Tuesday, 24 September 2013

Poo power: How microbes in sewage can generate electricity to light up your home

Electricity could be generated from microbes in sewage, according to U.S. scientists.

The team have created a ‘battery' driven by microbes that produce electricity as they digest organic material.

They claim the microbial battery could offset some of the electricity now use to treat waste water.


That use currently accounts for about three per cent of the total electrical load in developed nations.

The system was developed by Stanford University in California and their results published in the Proceedings of the National Academy of Sciences.

The research team describe how they hope ‘microbial batteries’ could also be used to break down organic pollutants in the lakes and coastal waters where fertiliser run-off and suffocate marine life.

At the moment Stanford’s laboratory prototype is about the size of a small battery and looks like a chemistry experiment, with two electrodes, one positive, the other negative, plunged into a bottle of wastewater.

Scientists have known for years of the existence of what they call exoelectrogenic microbes - organisms that evolved in airless environments and developed the ability to react with oxide minerals rather than breathe oxygen as we do to convert organic nutrients into biological fuel.

Several research teams have tried and failed to use these microbes as bio-generators.

But what is new about the microbial battery is a simple yet efficient design that puts these exoelectrogenic bacteria to work.

At the battery’s negative electrode, colonies of wired microbes cling to carbon filaments that serve as efficient electrical conductors.

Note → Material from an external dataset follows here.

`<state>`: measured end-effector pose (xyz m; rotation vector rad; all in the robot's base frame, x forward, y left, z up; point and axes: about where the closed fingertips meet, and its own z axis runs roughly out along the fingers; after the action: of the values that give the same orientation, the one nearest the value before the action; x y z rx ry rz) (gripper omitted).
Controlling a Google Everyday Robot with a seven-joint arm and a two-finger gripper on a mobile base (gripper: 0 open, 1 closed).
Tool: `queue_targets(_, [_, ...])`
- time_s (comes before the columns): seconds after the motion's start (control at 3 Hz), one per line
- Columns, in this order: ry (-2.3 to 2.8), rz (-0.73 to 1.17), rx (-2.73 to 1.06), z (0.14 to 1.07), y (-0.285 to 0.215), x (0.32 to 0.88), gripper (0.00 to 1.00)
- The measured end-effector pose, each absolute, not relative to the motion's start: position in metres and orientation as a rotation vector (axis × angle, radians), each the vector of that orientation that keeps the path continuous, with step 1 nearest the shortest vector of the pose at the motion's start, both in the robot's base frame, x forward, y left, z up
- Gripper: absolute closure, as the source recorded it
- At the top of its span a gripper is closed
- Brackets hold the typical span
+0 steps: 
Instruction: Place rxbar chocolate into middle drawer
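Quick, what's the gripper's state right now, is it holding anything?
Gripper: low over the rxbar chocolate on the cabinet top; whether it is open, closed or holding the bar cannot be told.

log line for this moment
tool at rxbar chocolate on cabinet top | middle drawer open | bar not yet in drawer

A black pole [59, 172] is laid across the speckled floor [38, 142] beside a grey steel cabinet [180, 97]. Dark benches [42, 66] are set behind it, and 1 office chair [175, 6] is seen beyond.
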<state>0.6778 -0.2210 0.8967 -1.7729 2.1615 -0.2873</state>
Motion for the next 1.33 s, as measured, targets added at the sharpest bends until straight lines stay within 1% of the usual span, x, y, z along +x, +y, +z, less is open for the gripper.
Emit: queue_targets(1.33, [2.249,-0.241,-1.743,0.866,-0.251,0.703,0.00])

Using a scanning electron microscope, the Stanford team captured images of these microbes attaching milky tendrils to the carbon filaments.

As these microbes ingest organic matter and convert it into biological fuel, their excess electrons flow into the carbon filaments and across to the positive electrode, which is made of silver oxide, a material that attracts electrons.

The electrons flowing to the positive node gradually reduce the silver oxide to silver, storing the spare electrons in the process.

Doctor Xing Xie said after a day the positive electrode has absorbed a full load of electrons and has largely been converted into silver.

At that point it is removed from the battery and re-oxidised back to silver oxide, releasing the stored electrons.

The Stanford engineers estimate that the microbial battery can extract about 30 per cent of the potential energy locked in wastewater.

That is roughly the same efficiency at which the best commercially available solar cells convert sunlight into electricity.